What if one political philosopher supports a liberal political order and another espouses a regressive political system? With these positions, they would not just be thinking beings but acting political beings with specific goals and agendas in the world. Politics, to add to Arendt’s meaning of the term, in its broadest sense is focused on the study of human behavior with specific regard to relations of power between human beings. Philosophy, as Plato used to say, is wonderment. The French philosopher Gabriel Marcel said,

Reflections on a philosophical problem put myself and the world in a light that would otherwise escape me. Through philosophical reflection, I understand why I am in this world and how must be in the world.

There might be some overlap, even insignificant, just like in the oil and water analogy, between the search for an ideal self and world through wonderment and the search and desire for the same ideal, special man and world through the empirical science of politics. I am not sure about the answer but this is a question I would like to explore further in my research. The point I should get back to is that although Arendt had studied and contributed to philosophy, she identified herself as a political theorist.

Moreover, Arendt is known, among other significant contributions, for her coinage of the phrase “the banality of evil.” She used this in reference to Adolf Eichmann, a Nazi official, who was tried in an Israeli court for his crimes against the German Jews during the Holocaust, also known as the “Final Solution to the Jewish Question.” Eichmann denied any responsibility for his actions, as he claimed he had no power over his will because he was following the orders of his superiors and had no motives for killing, but the irony is that he was part of the machinery of death and one of the major organizers of the Holocaust. In her final speech of the trial of Eichmann that she gave before a group of students, Arendt said,

This typical Nazi plea makes it clear that the greatest evil in the world is the evil committed by nobodies, evil committed by men without motive, without convictions, without wicked hearts or demonic wills, by human beings who refuse to be persons. And it is this phenomenon that I have called the “banality of evil”.

In the same speech, Arendt, in response to a student’s question about her use of the term “crimes against humanity” instead of crimes against the Jewish people, says that because the Jews are humans and a crime against them is a crime against humanity. She says that she was not defending Eichmann but she tried to reconcile his “shocking mediocrity” with his “staggering deeds. She maintains that trying to understand is not the same as forgiving. She says,

I see it as my responsibility to understand, it is the responsibility of anyone who dares to put pen to paper on the subject. Since Socrates and Plato, we usually call thinking: “to be engaged in that silent dialogue between me and myself.” In refusing to be a person, Eichmann utterly surrendered that single most defining human quality: that of being able to think. And consequently, he was no longer capable of making moral judgments.
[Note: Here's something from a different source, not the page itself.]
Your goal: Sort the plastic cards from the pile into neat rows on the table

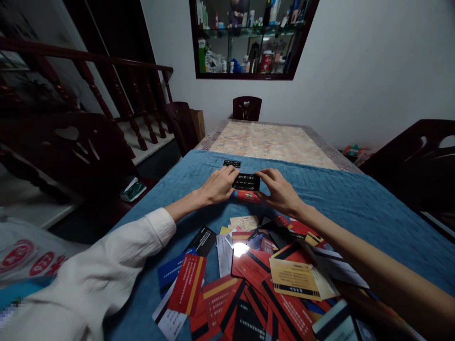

This inability to think creates the possibility for many ordinary men to commit evil deeds on a gigantic scale, the like of which one had never seen before.

She concludes the speech with these lines,

The manifestation of the wind of thought is not knowledge, but the ability to tell right or wrong, beautiful from ugly. And I hope that thinking gives people the strength to prevent catastrophes in these rare moments, when the chips are down.

Hannah Arendt died on December 4, 1975, in Upper West Side, New York, but her legacy will continue to enlighten the world for times to come.